This article is taken from one by Athur Firstenberg – a tireless campaigner to educate people on the dangers of EMF. You can read his articles and sign up for his newsletters here .

Recently, an alarming event unfolded on the Varanger Peninsula in Finnmark, Norway, shedding light on a profound environmental crisis. Just as one of the world’s most potent radar stations, Globus III, was erected on the peninsula’s Varanger Island, tens of thousands of birds plummeted lifeless across the landscape. This catastrophe, however, is not an isolated incident confined to Norway but rather part of a larger, global phenomenon.

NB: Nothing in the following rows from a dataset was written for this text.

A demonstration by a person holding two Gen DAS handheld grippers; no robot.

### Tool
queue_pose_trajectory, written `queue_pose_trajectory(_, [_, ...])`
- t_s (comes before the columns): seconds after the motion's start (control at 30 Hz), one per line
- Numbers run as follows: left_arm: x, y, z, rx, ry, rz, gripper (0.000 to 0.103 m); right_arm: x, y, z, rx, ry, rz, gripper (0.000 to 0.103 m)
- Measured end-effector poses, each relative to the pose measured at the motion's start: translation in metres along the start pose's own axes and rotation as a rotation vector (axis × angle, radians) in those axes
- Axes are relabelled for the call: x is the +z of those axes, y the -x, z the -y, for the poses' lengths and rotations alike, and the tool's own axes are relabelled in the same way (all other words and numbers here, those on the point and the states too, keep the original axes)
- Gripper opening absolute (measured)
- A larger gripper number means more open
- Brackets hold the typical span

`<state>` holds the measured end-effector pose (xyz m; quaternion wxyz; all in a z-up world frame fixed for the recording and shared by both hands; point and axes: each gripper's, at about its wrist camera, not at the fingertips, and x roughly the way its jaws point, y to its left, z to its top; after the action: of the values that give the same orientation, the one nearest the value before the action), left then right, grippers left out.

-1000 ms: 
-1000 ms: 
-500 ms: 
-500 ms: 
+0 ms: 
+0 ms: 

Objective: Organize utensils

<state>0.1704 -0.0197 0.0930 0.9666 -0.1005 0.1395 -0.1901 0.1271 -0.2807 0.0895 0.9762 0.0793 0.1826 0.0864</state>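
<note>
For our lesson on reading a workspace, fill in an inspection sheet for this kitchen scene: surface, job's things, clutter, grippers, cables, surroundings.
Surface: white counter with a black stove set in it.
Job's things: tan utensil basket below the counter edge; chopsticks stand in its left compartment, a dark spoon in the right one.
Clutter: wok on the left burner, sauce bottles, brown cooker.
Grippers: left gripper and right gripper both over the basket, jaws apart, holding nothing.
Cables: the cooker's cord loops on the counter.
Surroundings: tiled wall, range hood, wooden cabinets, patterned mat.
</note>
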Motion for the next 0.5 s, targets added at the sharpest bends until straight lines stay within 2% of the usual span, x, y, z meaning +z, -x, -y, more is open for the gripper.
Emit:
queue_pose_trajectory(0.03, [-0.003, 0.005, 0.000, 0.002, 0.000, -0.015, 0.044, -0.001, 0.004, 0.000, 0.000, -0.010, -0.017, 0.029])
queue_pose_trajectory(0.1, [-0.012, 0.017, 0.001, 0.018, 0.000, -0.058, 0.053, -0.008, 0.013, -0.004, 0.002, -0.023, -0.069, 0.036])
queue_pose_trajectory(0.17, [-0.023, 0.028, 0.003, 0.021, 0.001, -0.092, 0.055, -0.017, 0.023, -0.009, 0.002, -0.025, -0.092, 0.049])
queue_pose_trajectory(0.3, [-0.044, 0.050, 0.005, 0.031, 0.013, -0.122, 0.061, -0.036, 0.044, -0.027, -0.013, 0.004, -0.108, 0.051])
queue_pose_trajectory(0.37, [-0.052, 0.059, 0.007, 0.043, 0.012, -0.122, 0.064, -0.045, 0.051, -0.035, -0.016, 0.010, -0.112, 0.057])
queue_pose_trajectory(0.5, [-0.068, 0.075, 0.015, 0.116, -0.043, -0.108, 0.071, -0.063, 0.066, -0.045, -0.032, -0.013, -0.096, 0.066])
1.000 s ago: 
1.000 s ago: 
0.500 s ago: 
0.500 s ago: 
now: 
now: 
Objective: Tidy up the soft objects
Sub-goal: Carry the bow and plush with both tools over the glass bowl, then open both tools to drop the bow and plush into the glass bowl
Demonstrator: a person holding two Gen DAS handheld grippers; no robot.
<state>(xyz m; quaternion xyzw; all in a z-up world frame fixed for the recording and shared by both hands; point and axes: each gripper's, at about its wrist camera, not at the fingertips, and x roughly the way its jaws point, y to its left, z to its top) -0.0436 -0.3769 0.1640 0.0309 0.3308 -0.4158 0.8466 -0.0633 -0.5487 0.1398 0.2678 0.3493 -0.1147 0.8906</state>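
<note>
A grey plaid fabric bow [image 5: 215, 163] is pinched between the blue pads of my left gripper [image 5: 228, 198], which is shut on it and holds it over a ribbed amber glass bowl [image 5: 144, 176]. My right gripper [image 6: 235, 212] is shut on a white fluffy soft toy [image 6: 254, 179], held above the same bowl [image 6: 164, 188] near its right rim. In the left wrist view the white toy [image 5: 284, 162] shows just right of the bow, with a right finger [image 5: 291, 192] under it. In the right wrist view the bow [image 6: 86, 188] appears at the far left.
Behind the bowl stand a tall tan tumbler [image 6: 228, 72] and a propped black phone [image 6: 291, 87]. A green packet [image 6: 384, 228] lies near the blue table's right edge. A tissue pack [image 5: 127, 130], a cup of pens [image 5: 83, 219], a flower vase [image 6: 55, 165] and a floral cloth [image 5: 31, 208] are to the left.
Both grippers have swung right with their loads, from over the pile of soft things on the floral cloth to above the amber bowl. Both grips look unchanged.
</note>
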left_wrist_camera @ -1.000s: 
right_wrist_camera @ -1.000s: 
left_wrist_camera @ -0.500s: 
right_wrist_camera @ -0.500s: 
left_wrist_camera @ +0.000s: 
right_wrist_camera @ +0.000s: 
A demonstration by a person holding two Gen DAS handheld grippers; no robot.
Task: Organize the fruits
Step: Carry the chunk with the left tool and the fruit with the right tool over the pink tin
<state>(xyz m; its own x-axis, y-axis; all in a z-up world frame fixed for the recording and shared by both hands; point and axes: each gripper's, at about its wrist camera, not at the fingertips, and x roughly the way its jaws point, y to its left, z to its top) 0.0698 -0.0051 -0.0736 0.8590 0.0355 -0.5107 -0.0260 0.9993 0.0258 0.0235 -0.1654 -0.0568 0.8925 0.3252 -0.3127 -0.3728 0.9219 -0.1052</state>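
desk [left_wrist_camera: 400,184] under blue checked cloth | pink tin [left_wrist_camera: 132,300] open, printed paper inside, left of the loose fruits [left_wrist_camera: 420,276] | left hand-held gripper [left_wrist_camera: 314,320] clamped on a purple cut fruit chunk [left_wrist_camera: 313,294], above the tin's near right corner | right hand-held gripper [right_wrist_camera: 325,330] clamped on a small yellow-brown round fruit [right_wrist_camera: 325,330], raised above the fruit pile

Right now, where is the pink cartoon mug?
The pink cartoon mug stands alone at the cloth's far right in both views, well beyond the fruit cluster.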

The installation of 4G+ and 5G services along the southern and eastern coasts of the Varanger Peninsula compounded the issue. At Ekkerøy Nature Reserve, a sanctuary for wildlife, the dire consequences became tragically evident. Over 15,000 endangered kittiwakes met their demise in July and August of 2023. Nesting on high cliffs, these birds were in the direct path of the radar’s emissions, which emanated from a distance of 50 kilometers. The scene was so devastating that the local restaurant had to shutter its doors for the summer due to the influx of deceased birds. The toll on the bird population was severe, with half of the cranes at Ekkerøy perishing alongside other species like terns and gulls.

Civil defense? Wildlife destruction!

EMF killing birds in NorwayThe ominous presence of Globus III, constructed by the United States as part of the Space Fence civil defense network, raises concerns about its undisclosed objectives. While details about the radar station remain shrouded in secrecy, a document unearthed from the U.S. government’s website offers glimpses into its capabilities. This bi-national endeavor comprises a cutting-edge radar system designed to operate on both S-band and X-band frequencies, boasting an array of sophisticated components.

Moreover, similar Space Fence radars are dispersed across the globe, from Kwajalein Island to Western Australia, each equipped with staggering power and coverage. However, the repercussions extend beyond Finnmark’s borders, as evidenced by mass avian mortalities reported in the Netherlands, France, and beyond. The proliferation of telecommunications infrastructure and offshore wind farms has exacted a heavy toll on wildlife, with millions of birds perishing on multiple continents, along with a myriad of other animal species.

While authorities attribute the crisis to avian influenza, discrepancies in testing results cast doubt on this explanation. Despite efforts to link the deaths to influenza viruses, many deceased birds tested negative, while positive cases exhibited diverse viral variants incompatible with transmission patterns observed in nature. Nevertheless, preparations for potential pandemics, such as the stockpiling of vaccines, underscore the gravity of the situation.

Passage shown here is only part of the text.